### Exercise
Your copy must hold all of the data below, unchanged and without images.

### Data provided

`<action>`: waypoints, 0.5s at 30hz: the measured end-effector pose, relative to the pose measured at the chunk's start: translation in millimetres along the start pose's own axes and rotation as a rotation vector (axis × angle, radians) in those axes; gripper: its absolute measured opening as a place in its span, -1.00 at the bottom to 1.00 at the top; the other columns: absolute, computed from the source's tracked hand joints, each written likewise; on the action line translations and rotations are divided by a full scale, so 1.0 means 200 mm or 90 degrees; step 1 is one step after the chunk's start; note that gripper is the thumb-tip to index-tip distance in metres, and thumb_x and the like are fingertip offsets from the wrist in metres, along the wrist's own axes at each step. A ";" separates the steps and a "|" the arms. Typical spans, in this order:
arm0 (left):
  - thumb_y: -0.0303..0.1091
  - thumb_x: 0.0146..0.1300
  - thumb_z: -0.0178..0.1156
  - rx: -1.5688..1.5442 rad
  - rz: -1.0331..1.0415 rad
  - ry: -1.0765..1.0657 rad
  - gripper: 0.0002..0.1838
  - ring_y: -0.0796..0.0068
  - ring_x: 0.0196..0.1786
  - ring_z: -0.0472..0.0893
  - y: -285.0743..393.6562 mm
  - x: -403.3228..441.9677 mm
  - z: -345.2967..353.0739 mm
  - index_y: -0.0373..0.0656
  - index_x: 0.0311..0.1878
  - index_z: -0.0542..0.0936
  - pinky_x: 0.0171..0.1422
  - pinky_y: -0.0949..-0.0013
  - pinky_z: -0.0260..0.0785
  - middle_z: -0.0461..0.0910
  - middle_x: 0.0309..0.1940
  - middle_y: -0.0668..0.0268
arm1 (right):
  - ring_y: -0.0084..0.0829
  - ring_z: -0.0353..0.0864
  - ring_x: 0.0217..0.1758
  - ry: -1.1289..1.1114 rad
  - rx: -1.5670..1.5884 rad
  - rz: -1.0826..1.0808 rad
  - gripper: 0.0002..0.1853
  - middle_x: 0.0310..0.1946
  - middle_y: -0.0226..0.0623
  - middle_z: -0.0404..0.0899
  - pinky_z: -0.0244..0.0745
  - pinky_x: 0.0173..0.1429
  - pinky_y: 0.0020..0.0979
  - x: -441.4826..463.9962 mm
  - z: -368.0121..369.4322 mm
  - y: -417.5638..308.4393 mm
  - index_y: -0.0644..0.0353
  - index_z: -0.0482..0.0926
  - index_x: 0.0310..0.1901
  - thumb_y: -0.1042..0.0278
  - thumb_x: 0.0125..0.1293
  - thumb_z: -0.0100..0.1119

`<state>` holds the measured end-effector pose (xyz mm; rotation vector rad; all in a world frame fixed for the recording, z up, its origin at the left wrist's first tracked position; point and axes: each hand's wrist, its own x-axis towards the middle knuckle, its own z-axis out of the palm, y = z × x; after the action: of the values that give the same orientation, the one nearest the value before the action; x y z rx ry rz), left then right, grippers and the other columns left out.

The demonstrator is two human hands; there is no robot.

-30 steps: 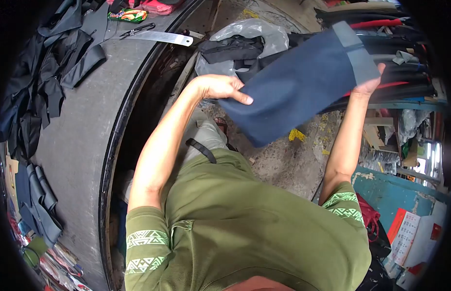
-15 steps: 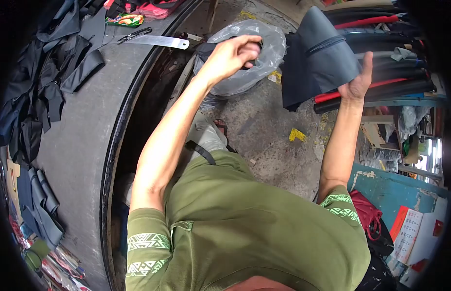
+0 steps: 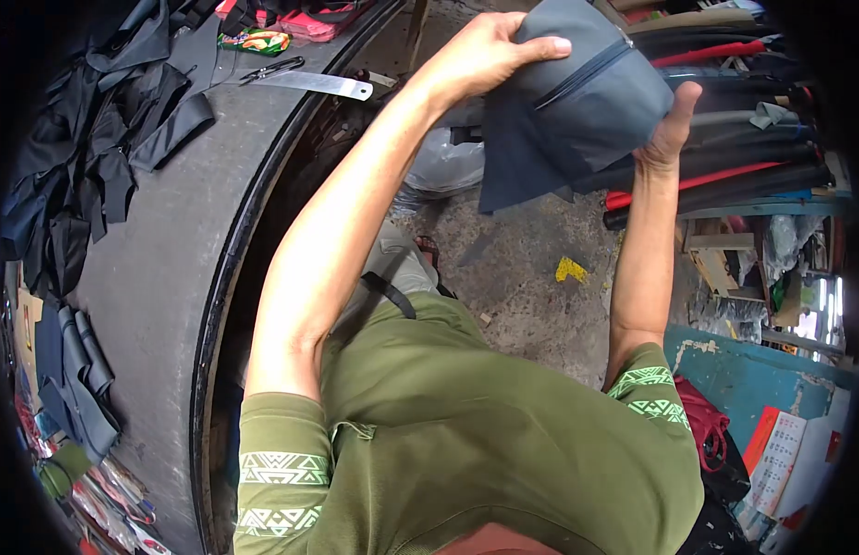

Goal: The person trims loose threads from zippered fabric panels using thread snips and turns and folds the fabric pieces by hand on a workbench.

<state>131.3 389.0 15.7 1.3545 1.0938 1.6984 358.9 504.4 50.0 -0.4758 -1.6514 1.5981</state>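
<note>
A grey fabric piece with a dark zipper [image 3: 585, 74] across it is held up between my hands, with a darker fabric flap [image 3: 522, 166] hanging from its lower left. My left hand [image 3: 490, 57] grips the upper left edge of the grey fabric piece [image 3: 614, 116], thumb on the front and fingers mostly hidden behind. At the lower right edge, my right hand [image 3: 663, 139] holds the same piece. Its thumb points up, apart from the cloth, and its other fingers are hidden behind it.
On the dark table [image 3: 161, 277] at left lie black fabric strips [image 3: 73, 176], a metal ruler [image 3: 309, 83] and thread snips [image 3: 274, 68]. A clear plastic bag [image 3: 445, 162] stands on the floor beyond my lap. Rolls of material [image 3: 725, 153] fill the rack at right.
My left hand has moved from over the plastic bag to the fabric piece and taken hold of its left edge. The fabric has shifted left and turned, showing more of the zipper.
</note>
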 end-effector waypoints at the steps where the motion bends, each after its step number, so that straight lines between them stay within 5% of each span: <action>1: 0.06 0.27 0.50 0.008 -0.028 -0.020 -0.41 0.52 -0.09 0.73 0.00 -0.01 -0.03 -0.27 0.13 0.73 0.10 0.35 0.58 0.79 -0.11 0.23 | -0.15 0.55 0.37 0.034 0.015 -0.029 0.22 0.34 0.05 0.54 0.40 0.49 -0.15 0.01 0.02 0.03 0.52 0.36 0.42 -0.74 0.31 -0.11; 3: 0.06 0.25 0.51 0.035 -0.037 -0.053 -0.38 0.52 -0.08 0.73 -0.02 -0.05 -0.07 -0.30 0.14 0.72 0.11 0.37 0.58 0.79 -0.12 0.22 | -0.17 0.47 0.42 0.103 0.149 -0.039 0.21 0.40 -0.01 0.46 0.31 0.54 -0.14 0.05 0.02 0.09 0.47 0.33 0.45 -0.74 0.29 -0.05; 8: 0.08 0.24 0.52 0.109 -0.171 -0.141 -0.36 0.52 -0.11 0.73 -0.03 -0.19 -0.23 -0.31 0.13 0.72 0.10 0.42 0.56 0.79 -0.14 0.24 | -0.10 0.26 0.56 0.245 0.087 -0.225 0.30 0.53 -0.06 0.28 0.09 0.66 -0.08 0.11 0.10 0.04 0.43 0.20 0.53 -0.76 0.18 0.06; 11: 0.08 0.22 0.52 0.136 -0.195 -0.143 -0.37 0.52 -0.13 0.73 -0.01 -0.25 -0.32 -0.31 0.11 0.73 0.08 0.42 0.55 0.79 -0.16 0.24 | -0.05 0.23 0.59 0.262 0.217 -0.089 0.34 0.54 -0.04 0.29 0.02 0.69 -0.03 0.16 0.04 0.00 0.48 0.20 0.53 -0.74 0.12 0.14; 15: -0.06 0.29 0.52 0.156 -0.281 -0.106 -0.45 0.58 -0.04 0.70 -0.03 -0.29 -0.40 -0.33 0.14 0.70 0.22 0.42 0.50 0.78 -0.08 0.27 | -0.04 0.28 0.58 0.149 0.187 -0.077 0.25 0.51 0.00 0.34 0.06 0.67 -0.04 0.26 -0.10 -0.13 0.50 0.25 0.51 -0.63 0.18 0.18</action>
<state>65.7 323.6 -20.7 1.2551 1.4143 1.1428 347.1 552.4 86.5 -0.3853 -1.2251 1.5952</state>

### The completed task
`<action>`: waypoints, 0.5s at 30hz: the measured end-effector pose, relative to the pose measured at the chunk's start: translation in millimetres along the start pose's own axes and rotation as a rotation vector (axis × angle, radians) in those axes; gripper: its absolute measured opening as a place in its span, -1.00 at the bottom to 1.00 at the top; the other columns: absolute, computed from the source's tracked hand joints, each written likewise; on the action line translations and rotations are divided by a full scale, so 1.0 means 200 mm or 90 degrees; step 1 is one step after the chunk's start; note that gripper is the thumb-tip to index-tip distance in metres, and thumb_x and the like are fingertip offsets from the wrist in metres, along the wrist's own axes at each step. A ";" separates the steps and a "|" the arms. Typical spans, in this order:
arm0 (left):
  - thumb_y: -0.0303..0.1091
  - thumb_x: 0.0146..0.1300
  - thumb_z: -0.0178..0.1156
  - rx: -1.5688..1.5442 rad
  - rz: -1.0331..1.0415 rad
  - ry: -1.0765..1.0657 rad
  - gripper: 0.0002..0.1838
  - ring_y: -0.0796..0.0068
  - ring_x: 0.0196..0.1786
  - ring_z: -0.0472..0.0893
  - y: -285.0743..393.6562 mm
  - x: -403.3228..441.9677 mm
  - z: -345.2967..353.0739 mm
  - index_y: -0.0373..0.0656
  - index_x: 0.0311..0.1878
  - index_z: -0.0542..0.0936
  - pinky_x: 0.0171..0.1422
  - pinky_y: -0.0949..-0.0013
  - pinky_z: -0.0260..0.0785
  - middle_z: -0.0461..0.0910
  - middle_x: 0.0309..0.1940
  - middle_y: -0.0668..0.0268
arm1 (right):
  - ring_y: -0.0084..0.0829
  - ring_z: -0.0353..0.0864
  - ring_x: 0.0217..0.1758
  - ry: -1.1289..1.1114 rad
  - rx: -1.5670..1.5884 rad
  - rz: -1.0826..1.0808 rad
  - gripper: 0.0002..0.1853
  - middle_x: 0.0310..0.1946
  - middle_y: -0.0226..0.0623
  - middle_z: -0.0404..0.0899
  - pinky_z: -0.0244..0.0745
  - pinky_x: 0.0173..0.1429
  - pinky_y: 0.0020..0.0979
  - x: -441.4826..463.9962 mm
  - z: -368.0121..369.4322 mm
  - y: -417.5638..308.4393 mm
  - index_y: -0.0644..0.0353
  - index_z: -0.0482..0.0926
  - index_x: 0.0310..0.1901
  - thumb_y: -0.1042..0.0278
  - thumb_x: 0.0125..0.1293
  - thumb_z: -0.0100..0.1119

`<state>` holds the measured end-effector pose (xyz mm; rotation vector rad; all in a world frame fixed for the recording, z up, its origin at the left wrist's first tracked position; point and axes: each hand's wrist, its own x-axis towards the middle knuckle, its own z-axis out of the palm, y = z × x; after the action: of the values that give the same orientation, the one nearest the value before the action; x y z rx ry rz), left then right, grippers and the other columns left out.

The demonstrator is two human hands; there is no robot.

-30 steps: 
-15 steps: 
+0 steps: 

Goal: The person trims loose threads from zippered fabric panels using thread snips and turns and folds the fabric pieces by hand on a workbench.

<state>131.3 389.0 15.7 1.3545 1.0938 1.6984 358.9 504.4 50.0 -0.4758 -1.6514 1.5981</state>
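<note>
A grey fabric piece with a dark zipper [image 3: 585, 74] across it is held up between my hands, with a darker fabric flap [image 3: 522, 166] hanging from its lower left. My left hand [image 3: 490, 57] grips the upper left edge of the grey fabric piece [image 3: 614, 116], thumb on the front and fingers mostly hidden behind. At the lower right edge, my right hand [image 3: 663, 139] holds the same piece. Its thumb points up, apart from the cloth, and its other fingers are hidden behind it.
On the dark table [image 3: 161, 277] at left lie black fabric strips [image 3: 73, 176], a metal ruler [image 3: 309, 83] and thread snips [image 3: 274, 68]. A clear plastic bag [image 3: 445, 162] stands on the floor beyond my lap. Rolls of material [image 3: 725, 153] fill the rack at right.
My left hand has moved from over the plastic bag to the fabric piece and taken hold of its left edge. The fabric has shifted left and turned, showing more of the zipper.
</note>
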 end-effector waypoints at the steps where the motion bends, each after its step number, so that straight lines between them stay within 5% of each span: <action>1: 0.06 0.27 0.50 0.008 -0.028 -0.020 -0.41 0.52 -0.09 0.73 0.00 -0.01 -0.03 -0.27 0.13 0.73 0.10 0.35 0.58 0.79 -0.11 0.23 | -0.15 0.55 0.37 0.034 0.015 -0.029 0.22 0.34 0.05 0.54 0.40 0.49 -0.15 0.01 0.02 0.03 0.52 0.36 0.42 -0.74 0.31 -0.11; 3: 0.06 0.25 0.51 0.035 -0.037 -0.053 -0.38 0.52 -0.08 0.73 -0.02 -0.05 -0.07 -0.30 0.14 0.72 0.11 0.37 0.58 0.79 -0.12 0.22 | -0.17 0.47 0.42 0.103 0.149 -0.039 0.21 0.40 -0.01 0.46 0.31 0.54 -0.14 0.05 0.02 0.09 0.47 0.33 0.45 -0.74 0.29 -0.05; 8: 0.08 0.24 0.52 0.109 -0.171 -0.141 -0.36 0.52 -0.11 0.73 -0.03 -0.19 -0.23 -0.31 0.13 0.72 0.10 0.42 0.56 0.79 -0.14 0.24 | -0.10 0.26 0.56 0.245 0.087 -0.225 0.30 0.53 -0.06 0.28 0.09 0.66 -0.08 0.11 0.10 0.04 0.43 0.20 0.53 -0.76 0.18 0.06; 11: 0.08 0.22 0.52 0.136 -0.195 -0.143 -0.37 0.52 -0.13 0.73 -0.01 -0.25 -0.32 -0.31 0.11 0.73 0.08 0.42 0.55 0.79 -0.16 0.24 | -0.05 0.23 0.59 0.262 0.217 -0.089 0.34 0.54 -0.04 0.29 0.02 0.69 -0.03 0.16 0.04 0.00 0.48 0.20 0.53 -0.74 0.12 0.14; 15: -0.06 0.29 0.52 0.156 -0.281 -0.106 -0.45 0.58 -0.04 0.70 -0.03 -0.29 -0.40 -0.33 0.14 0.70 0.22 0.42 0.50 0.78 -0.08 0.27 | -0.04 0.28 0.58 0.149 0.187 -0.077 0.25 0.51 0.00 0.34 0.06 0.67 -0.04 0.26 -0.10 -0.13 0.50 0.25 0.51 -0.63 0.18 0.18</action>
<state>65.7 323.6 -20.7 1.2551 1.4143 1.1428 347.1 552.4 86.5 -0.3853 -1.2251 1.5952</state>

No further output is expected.